- Exercise directions
For the material below, state how many lines have the word "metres" in them, with no other words.

- Information supplied
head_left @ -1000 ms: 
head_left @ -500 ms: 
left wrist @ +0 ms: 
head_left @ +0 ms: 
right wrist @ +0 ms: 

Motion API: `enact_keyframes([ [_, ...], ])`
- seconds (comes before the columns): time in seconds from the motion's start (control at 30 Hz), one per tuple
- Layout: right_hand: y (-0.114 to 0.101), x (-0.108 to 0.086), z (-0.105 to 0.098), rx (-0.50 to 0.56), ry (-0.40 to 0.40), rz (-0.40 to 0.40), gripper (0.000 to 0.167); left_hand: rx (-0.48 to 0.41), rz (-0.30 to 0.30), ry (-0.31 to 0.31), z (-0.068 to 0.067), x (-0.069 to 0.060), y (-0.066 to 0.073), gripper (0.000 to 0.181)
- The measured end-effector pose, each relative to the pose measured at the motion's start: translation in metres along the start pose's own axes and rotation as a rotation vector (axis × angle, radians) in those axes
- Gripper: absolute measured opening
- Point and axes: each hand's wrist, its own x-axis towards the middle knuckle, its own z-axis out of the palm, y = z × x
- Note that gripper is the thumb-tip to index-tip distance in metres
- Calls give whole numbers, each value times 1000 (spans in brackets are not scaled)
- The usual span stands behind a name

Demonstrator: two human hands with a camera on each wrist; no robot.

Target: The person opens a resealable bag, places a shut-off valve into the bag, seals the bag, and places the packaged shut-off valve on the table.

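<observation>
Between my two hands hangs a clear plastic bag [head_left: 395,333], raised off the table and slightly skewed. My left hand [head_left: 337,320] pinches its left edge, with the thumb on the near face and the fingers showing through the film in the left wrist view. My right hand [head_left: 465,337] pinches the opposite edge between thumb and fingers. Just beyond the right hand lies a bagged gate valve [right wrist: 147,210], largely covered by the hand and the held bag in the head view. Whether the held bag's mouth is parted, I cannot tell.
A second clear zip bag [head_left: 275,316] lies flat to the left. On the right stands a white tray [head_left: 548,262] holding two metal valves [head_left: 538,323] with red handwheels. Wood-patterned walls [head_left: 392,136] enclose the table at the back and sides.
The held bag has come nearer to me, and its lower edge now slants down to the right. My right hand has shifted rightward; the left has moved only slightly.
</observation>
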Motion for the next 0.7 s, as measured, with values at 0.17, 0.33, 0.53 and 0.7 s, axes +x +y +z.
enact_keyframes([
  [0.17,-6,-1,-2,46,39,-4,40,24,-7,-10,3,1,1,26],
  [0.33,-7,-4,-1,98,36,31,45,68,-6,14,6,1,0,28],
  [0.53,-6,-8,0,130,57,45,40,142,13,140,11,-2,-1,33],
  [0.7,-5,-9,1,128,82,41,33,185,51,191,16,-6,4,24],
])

- Answer area
2